The European Central Bank Raises Borrowing Costs to Highest Level in 22 Years
Introduction
The European Central Bank (ECB) has raised borrowing costs to their highest level in 22 years on Thursday. It left the door open to more hikes, extending its fight against high inflation even as the euro zone economy flags.
ECB Raises Interest Rate for Eighth Consecutive Time
The ECB increased its key interest rate by 25 basis points to 3.5%, its highest level since 2001. This is the eighth consecutive time that the ECB has raised the interest rate.
Inflation Expected to Remain Above Target
The central bank for the 20 countries that share the euro also said it expected inflation to stay above its 2% target through 2025 and hinted once again at more rate hikes in the coming months.
Growth in Euro Zone Stagnating
Growth in the euro zone is at best stagnating and inflation has been moderating for months, courtesy of lower energy prices and the steepest increase in interest rates in the ECB’s 25-year history.
US Federal Reserve Breaks Its Own String of Rate Hikes
Late on Wednesday, the U.S. Federal Reserve broke its own string of 10 successive rate hikes – a powerful signal to investors around the world that the current tightening cycle across developed economies is nearing an end, even if a little more U.S. tightening is still possible.
Inflation in the Euro Zone Still Unacceptably High
But inflation in the euro zone is still unacceptably high for the ECB at 6.1% and underlying price growth, which typically excludes food and energy, is only starting to slow.
ECB to Continue Tightening Path
That was set to keep the ECB on the tightening path, particularly after it failed to predict the current bout of high inflation and began raising rates later than many global peers last year.
Economists Expect Another Rate Hike in July
Economists polled by Reuters before Thursday’s decision expected another 25-basis-point deposit rate hike in July, as flagged by a host of policymakers.
Mixed Picture
The ECB raised its inflation forecasts for this year, the next and 2025, when it was still expected to remain above the central bank’s target, at 2.2%
While this would normally augur a pause in policy tightening, the ECB has been taking its own projections with a pinch of salt after years in which they missed the mark.
Actual Economic Data Painting a Mixed Picture
Instead, rate-setters have focused on actual economic data that have been painting a mixed picture.
Unemployment at Record Lows
Two quarters of contraction in industrial powerhouse Germany dragged the euro zone into a shallow recession last winter and the economy is likely to eke out only modest growth this year.
But unemployment is at record lows and wage growth is picking up, even if it still lags inflation.
Opposing Factors Providing Ammunition to Both Sides of ECB’s Governing Council
Headline price growth has been falling fast after hitting double-digits late last year.

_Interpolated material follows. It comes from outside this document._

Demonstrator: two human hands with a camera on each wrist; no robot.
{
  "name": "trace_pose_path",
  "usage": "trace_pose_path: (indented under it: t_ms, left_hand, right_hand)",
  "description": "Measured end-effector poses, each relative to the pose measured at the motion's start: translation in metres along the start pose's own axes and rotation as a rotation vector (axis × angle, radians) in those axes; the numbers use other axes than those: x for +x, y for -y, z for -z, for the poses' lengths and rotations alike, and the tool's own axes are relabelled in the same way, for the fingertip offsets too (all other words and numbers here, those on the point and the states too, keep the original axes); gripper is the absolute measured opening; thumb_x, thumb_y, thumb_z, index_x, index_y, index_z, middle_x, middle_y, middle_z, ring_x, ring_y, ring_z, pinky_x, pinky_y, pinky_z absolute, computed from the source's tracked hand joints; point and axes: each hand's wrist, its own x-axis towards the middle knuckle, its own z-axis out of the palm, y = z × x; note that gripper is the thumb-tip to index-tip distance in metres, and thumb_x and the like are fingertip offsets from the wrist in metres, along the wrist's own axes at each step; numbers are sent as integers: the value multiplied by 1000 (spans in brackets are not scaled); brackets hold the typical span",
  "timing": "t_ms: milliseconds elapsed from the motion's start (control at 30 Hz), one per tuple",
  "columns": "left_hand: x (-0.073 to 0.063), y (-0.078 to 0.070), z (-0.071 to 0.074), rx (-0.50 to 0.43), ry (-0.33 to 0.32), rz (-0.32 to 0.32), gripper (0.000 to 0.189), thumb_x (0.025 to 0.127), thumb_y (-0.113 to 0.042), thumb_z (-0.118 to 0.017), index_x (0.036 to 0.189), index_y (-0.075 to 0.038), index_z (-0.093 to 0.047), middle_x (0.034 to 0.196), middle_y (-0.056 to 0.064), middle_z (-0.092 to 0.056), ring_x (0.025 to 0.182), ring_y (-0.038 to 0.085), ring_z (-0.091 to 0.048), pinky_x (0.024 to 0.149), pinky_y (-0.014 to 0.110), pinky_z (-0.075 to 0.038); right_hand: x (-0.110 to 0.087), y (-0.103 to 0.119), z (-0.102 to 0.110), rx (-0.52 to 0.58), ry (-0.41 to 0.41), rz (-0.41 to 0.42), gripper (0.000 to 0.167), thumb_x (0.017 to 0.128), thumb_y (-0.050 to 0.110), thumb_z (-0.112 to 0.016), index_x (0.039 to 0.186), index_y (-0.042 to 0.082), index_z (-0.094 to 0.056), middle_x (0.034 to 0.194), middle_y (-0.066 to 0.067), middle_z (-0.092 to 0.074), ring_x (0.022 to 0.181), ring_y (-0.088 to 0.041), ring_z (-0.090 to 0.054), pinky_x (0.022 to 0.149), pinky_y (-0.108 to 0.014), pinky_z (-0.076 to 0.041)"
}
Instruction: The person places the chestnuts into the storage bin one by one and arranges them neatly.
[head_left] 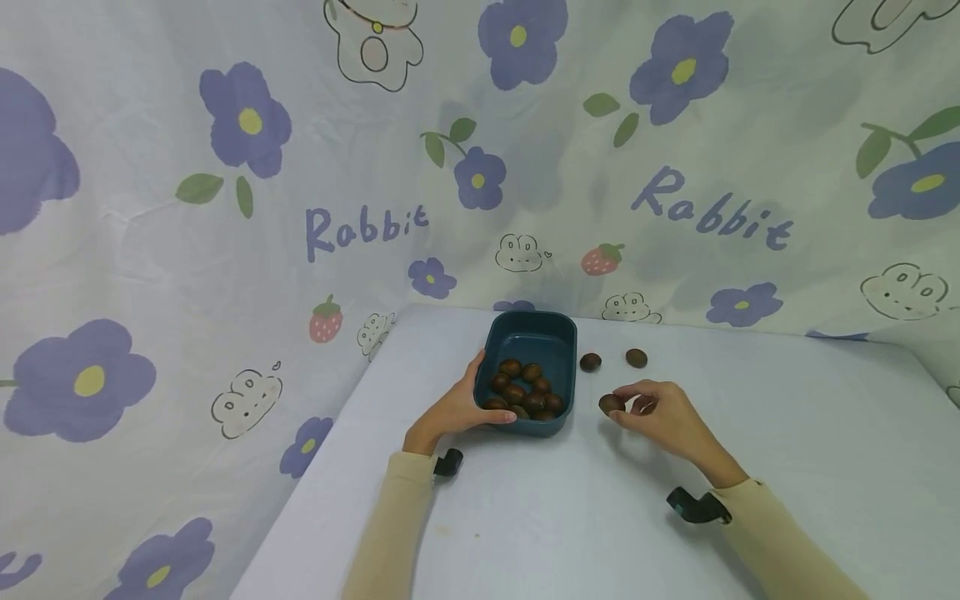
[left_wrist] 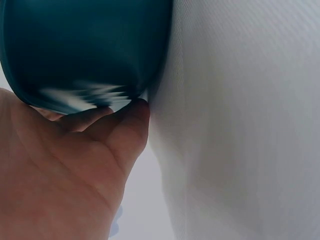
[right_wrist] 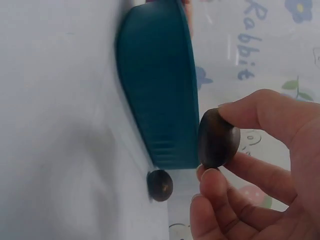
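A dark teal, rounded rectangular container stands on the white table, with several dark brown oval fruits gathered toward its near end. My left hand grips the container's near left corner, thumb along the front wall and fingers at the left side. In the left wrist view, its fingers lie against the teal wall. To the right of the container, my right hand pinches one glossy brown oval fruit between thumb and fingertips, apart from the container.
Two more brown fruits lie on the table right of the container, one close beside its wall, the other farther right. A curtain printed with flowers and rabbits hangs behind the table and along its left side.
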Motion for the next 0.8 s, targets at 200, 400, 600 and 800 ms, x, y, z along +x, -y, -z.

But underlying prices, most notably for services, have yet to show the decisive drop ECB policymakers have said they would need to see before taking their foot off the monetary brake.
Higher borrowing costs are curbing demand for credit from households and companies as well as banks’ willingness to lend, but consumption is holding up well in nominal terms.
“The Governing Council’s past rate increases are being transmitted forcefully to financing conditions and are gradually having an impact across the economy,” the ECB said in the statement.
These opposing factors were likely to have provided ammunition to both sides of the ECB’s Governing Council – the hawkish majority that has been pushing for more rate hikes and a minority of doves who have been advocating a pause.